Vardanyan was quoted by the OCCRP as denying any wrongdoing by his bank and noting that it operated much as other investment banks did at the time. But he also said he "couldn't possibly know" about every transaction undertaken by his bank on behalf of clients.
"We always acted according to the rules of the world financial market of that time," Vardanyan added.
Vardanyan and his partners sold Troika for more than $1 billion in 2012, after it had become Russia's largest private investment bank, to state-owned Sberbank.

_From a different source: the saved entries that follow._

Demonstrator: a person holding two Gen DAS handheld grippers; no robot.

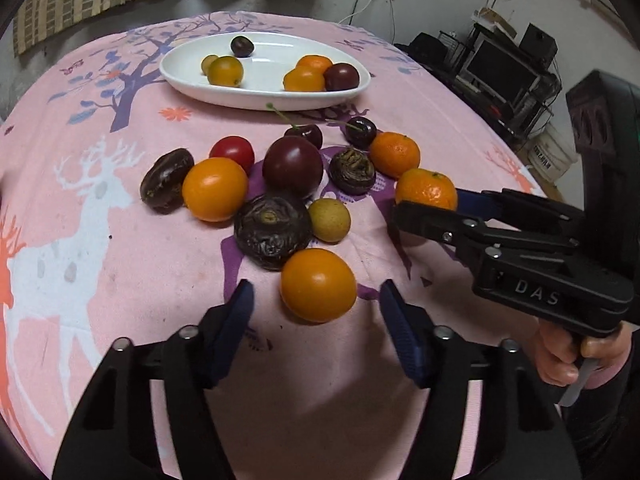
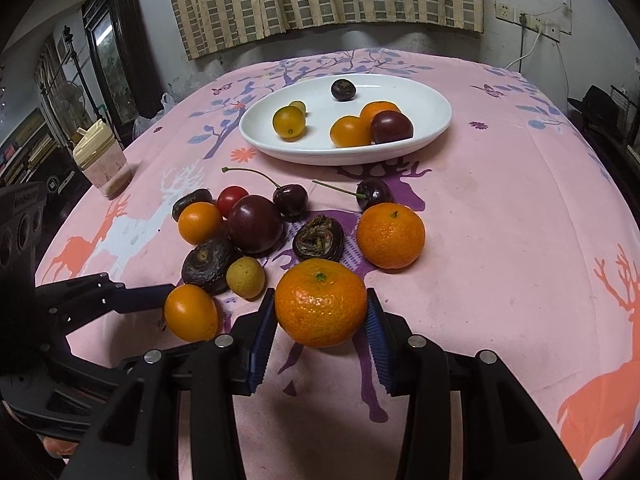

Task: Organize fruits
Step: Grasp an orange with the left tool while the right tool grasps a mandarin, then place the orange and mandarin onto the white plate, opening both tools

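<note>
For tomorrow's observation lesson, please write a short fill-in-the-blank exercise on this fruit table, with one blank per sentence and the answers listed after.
1. The right gripper is shut on a ____.
2. The white oval plate holds ____ fruits.
3. The left gripper stands open around a smooth ____ tomato.
4. Each of the two cherries still has its ____.

Answers: mandarin; six; orange; stem

light: dim, overhead | shadows: soft | edges: fisheye-warped, dark | focus: seemingly sharp
</note>
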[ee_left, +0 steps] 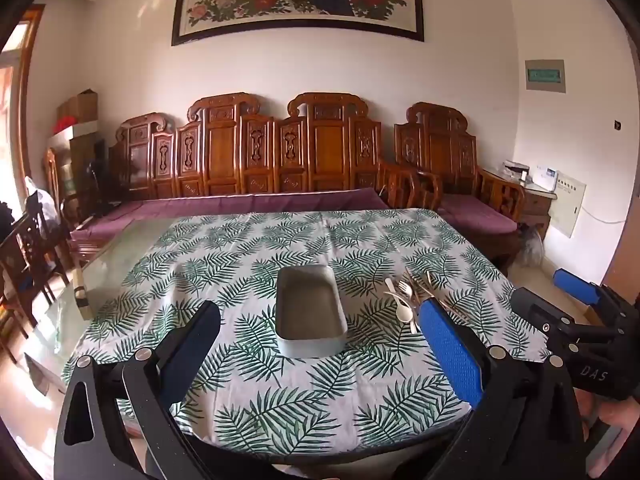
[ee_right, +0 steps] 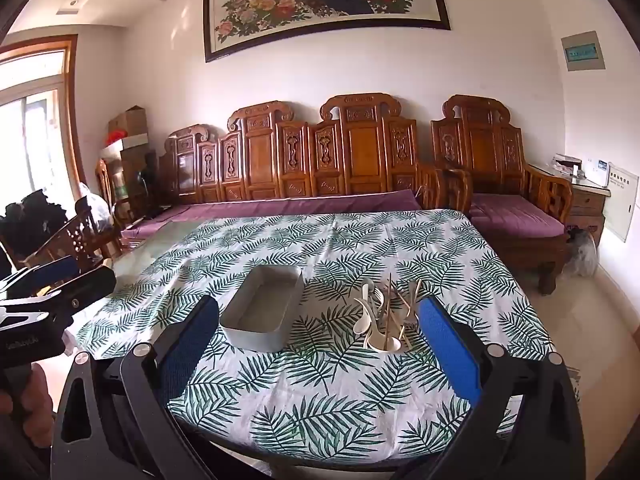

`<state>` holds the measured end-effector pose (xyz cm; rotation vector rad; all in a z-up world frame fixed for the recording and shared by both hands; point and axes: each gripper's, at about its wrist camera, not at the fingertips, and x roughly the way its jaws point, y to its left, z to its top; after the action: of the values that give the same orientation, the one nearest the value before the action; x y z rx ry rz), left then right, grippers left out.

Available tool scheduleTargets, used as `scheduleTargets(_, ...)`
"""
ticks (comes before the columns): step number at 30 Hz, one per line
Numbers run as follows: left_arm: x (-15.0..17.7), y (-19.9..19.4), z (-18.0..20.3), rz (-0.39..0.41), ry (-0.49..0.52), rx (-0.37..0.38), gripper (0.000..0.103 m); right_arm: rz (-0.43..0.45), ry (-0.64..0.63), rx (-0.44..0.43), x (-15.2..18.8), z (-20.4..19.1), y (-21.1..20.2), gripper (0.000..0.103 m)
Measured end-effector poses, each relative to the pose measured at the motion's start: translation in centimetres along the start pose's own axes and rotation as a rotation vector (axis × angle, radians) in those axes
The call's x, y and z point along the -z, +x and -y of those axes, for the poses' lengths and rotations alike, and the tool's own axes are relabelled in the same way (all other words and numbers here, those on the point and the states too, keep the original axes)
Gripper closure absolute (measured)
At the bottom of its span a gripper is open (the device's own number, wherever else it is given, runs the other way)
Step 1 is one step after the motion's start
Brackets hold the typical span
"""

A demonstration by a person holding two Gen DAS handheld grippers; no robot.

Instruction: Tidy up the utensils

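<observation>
An empty grey rectangular tray (ee_left: 312,346) sits in the middle of the leaf-print tablecloth (ee_left: 280,400). Right of it lies a loose pile of utensils (ee_left: 404,296): white spoons, forks and wooden chopsticks. My left gripper (ee_left: 318,308) hovers over the near table edge, open, with the tray seen between its fingers and nothing held. The right wrist view shows the same tray (ee_right: 256,340) and the utensils (ee_right: 386,316) ahead of my right gripper (ee_right: 320,306), which is open and empty too. Each gripper appears in the other's view: the right gripper (ee_left: 560,296) and the left gripper (ee_right: 76,276).
A carved wooden sofa (ee_left: 280,152) with purple cushions runs along the far side of the table. Bare glass tabletop (ee_left: 120,248) shows at the left beyond the cloth. Wooden chairs (ee_right: 76,236) stand at the left. A hand (ee_left: 612,412) holds the right gripper's handle.
</observation>
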<state>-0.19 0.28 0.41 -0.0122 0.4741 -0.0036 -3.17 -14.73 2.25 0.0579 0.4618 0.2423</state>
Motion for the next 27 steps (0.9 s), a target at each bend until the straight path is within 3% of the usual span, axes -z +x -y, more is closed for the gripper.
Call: scheduleTargets(27, -0.84, -0.80, 0.89, 0.012, 0.010, 0.003, 0.006, -0.004, 0.004, -0.005, 0.35, -0.05, 0.23, 0.003)
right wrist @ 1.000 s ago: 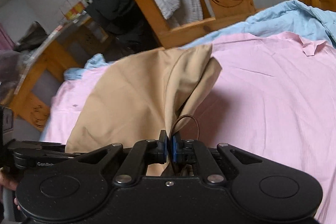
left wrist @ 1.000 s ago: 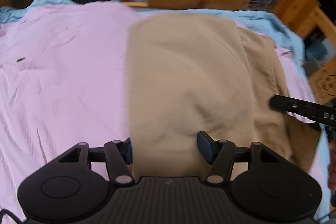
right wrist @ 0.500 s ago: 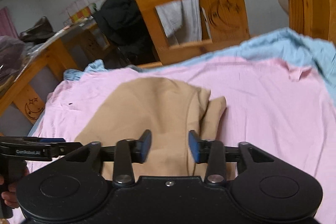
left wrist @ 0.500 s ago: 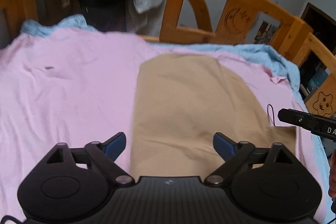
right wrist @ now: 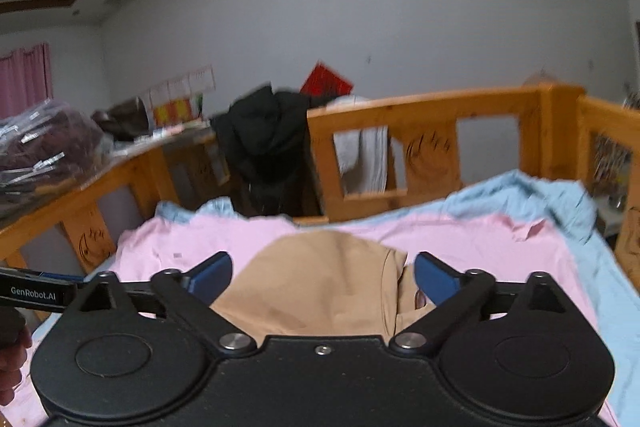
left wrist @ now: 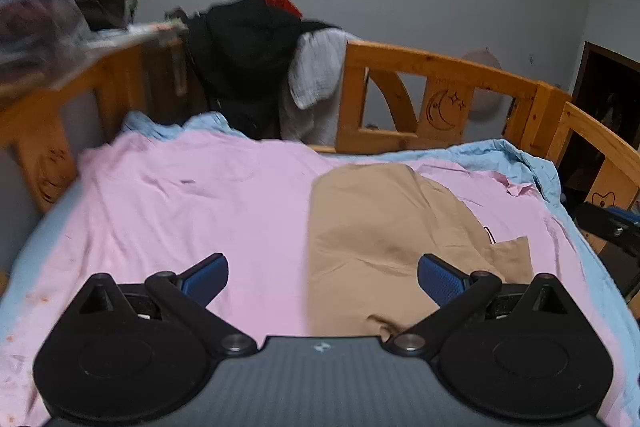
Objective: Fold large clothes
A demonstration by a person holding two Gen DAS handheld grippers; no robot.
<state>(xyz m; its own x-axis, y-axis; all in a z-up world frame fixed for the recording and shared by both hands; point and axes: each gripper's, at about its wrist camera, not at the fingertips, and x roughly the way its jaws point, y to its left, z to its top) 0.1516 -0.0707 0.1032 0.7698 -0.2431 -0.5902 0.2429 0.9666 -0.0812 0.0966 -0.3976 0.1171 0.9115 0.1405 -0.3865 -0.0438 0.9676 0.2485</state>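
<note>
Wooden-railed bed (left wrist: 440,67) bears one pink sheet (left wrist: 180,211) with one folded tan cloth garment (left wrist: 372,227) flat on it. Left gripper (left wrist: 322,277) and right gripper (right wrist: 322,273) have both just been opening, jaws released, the garment lying beyond them, ungripped.

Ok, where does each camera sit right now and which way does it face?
Left wrist: on the left gripper, fingers spread, looking across the pink sheet to the wooden bed rail; the tan garment lies ahead on the right.
Right wrist: on the right gripper, fingers spread, tan garment centred; a hand shows lower left.
Shared: garment, sheet, rail, black jacket.
</note>
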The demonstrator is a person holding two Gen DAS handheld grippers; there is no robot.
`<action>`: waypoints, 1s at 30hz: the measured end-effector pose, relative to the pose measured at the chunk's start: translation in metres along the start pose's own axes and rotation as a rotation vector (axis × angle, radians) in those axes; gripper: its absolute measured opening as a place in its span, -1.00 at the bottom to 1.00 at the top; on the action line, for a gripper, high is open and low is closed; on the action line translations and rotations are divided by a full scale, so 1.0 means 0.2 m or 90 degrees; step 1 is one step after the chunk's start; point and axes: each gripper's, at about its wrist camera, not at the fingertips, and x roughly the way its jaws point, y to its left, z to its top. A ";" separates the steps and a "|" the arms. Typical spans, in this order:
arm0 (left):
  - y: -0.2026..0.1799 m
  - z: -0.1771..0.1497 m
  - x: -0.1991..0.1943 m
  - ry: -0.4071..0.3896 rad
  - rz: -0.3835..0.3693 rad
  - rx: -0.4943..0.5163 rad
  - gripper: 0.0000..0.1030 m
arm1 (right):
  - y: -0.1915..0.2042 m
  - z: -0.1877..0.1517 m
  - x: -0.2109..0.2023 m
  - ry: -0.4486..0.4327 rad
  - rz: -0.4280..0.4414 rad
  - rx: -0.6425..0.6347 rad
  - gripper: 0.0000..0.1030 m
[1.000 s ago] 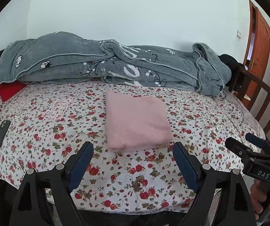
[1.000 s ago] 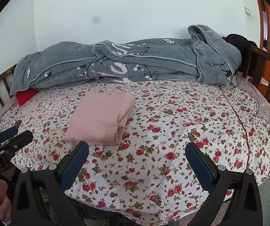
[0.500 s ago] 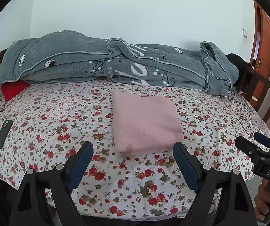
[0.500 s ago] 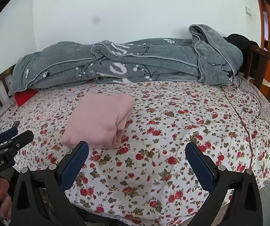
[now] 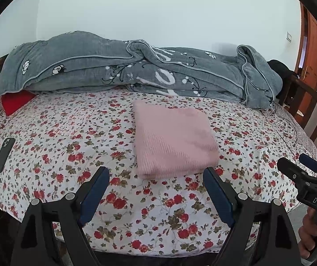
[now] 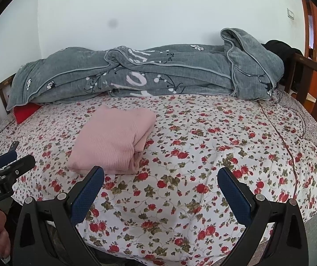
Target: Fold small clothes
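A pink knitted garment (image 5: 171,141) lies folded into a thick rectangle on the flowered bedsheet (image 5: 69,146). In the right wrist view the same garment (image 6: 111,141) sits left of centre, its folded layers showing on the right side. My left gripper (image 5: 156,177) hovers over the bed's near edge just in front of the garment, open, with nothing between its blue pads. My right gripper (image 6: 160,177) is open too, held over bare sheet to the right of the garment. Each gripper shows at the edge of the other's view, with a hand on its handle.
A rumpled grey quilt (image 5: 136,71) lies along the wall at the back, with a red cushion (image 5: 16,102) under its left end. A dark phone (image 5: 4,154) rests on the sheet at the left. Wooden rails (image 5: 313,119) flank the bed, and a wooden door (image 5: 311,51) stands at the right.
Both views have drifted slightly back from the bed. The garment lies as before and both grippers stay open.
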 end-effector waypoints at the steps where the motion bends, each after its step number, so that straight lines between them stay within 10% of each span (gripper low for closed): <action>1: 0.00 0.00 0.00 0.000 0.000 -0.001 0.67 | 0.00 0.00 0.00 0.000 0.000 0.002 0.95; 30: 0.01 0.00 -0.04 -0.005 0.001 -0.012 0.67 | -0.01 -0.01 -0.01 0.002 -0.003 0.003 0.95</action>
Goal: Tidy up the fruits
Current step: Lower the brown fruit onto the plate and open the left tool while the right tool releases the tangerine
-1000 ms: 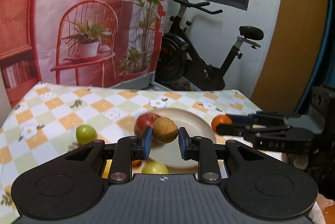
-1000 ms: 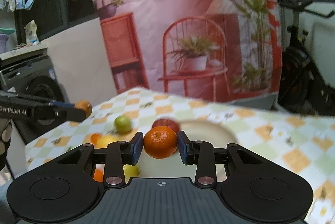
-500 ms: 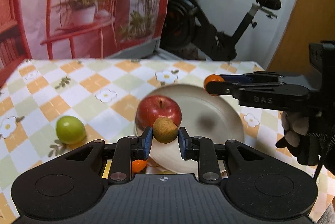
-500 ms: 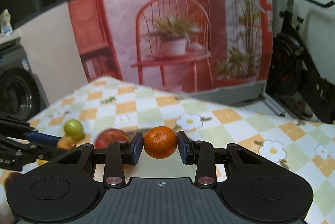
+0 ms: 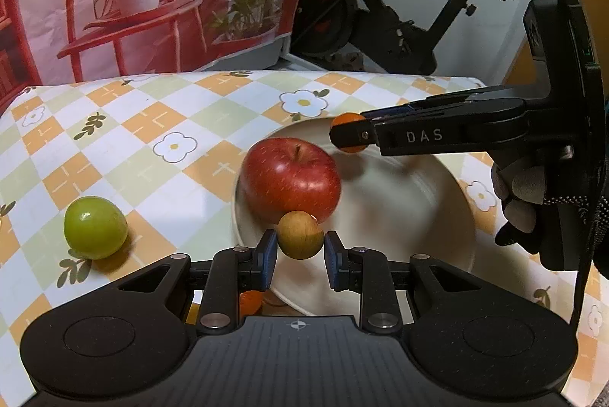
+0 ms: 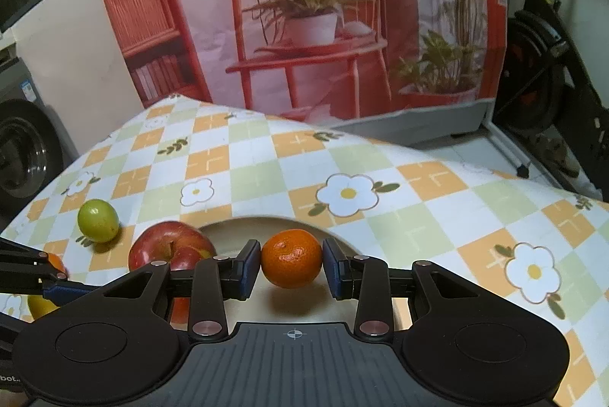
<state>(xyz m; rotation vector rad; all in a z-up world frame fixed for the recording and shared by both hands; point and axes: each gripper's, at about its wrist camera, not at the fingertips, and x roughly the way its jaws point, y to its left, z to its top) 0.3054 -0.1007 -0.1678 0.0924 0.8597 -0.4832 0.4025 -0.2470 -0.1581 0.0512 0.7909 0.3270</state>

"Understand, I'm no angel," he told the OCCRP in an interview. "In Russia, you have three paths: Be a revolutionary, leave the country, or be a conformist. So I'm a conformist. But I have my own internal restraints: I never participated in tax auctions, I never worked with criminals, I'm not a member of any political party. That's why, even in the '90s, I went around with no security guards.... I'm trying to preserve myself and my principles."
With an international education spanning from Moscow to Harvard Business School in the United States, Vardanyan ran Troika for more than a decade after its founding.
He then helped found the investment boutique Vardanyan, Broitman, and Partners, but has become known as much for his philanthropy as for his business acumen.
In an October 2018 interview with the Financial Times, he said he and his wife, Veronika Zonabend, had agreed to give away more than 80 percent of their wealth.
He has co-founded several educational and humanitarian initiatives, including the Aurora Humanitarian Initiative, which annually awards a $1.1 million prize to honor individuals or organizations for humanitarian work.
He has also brushed elbows with British royalty through the launch of a collaborative program with the Dumfries House Estate educational center in Scotland, which is under the patronage of Prince Charles.
Vardanyan also helped finance the rejuvenation of the Tatev Monastery in the country of his birth, Armenia.
His foundation helped finance a nearly 6-kilometer-long cable car to reach the monastery as part of a plan to spur local economic development around the ninth-century Armenian Apostolic monastery, located in the southeast of the country.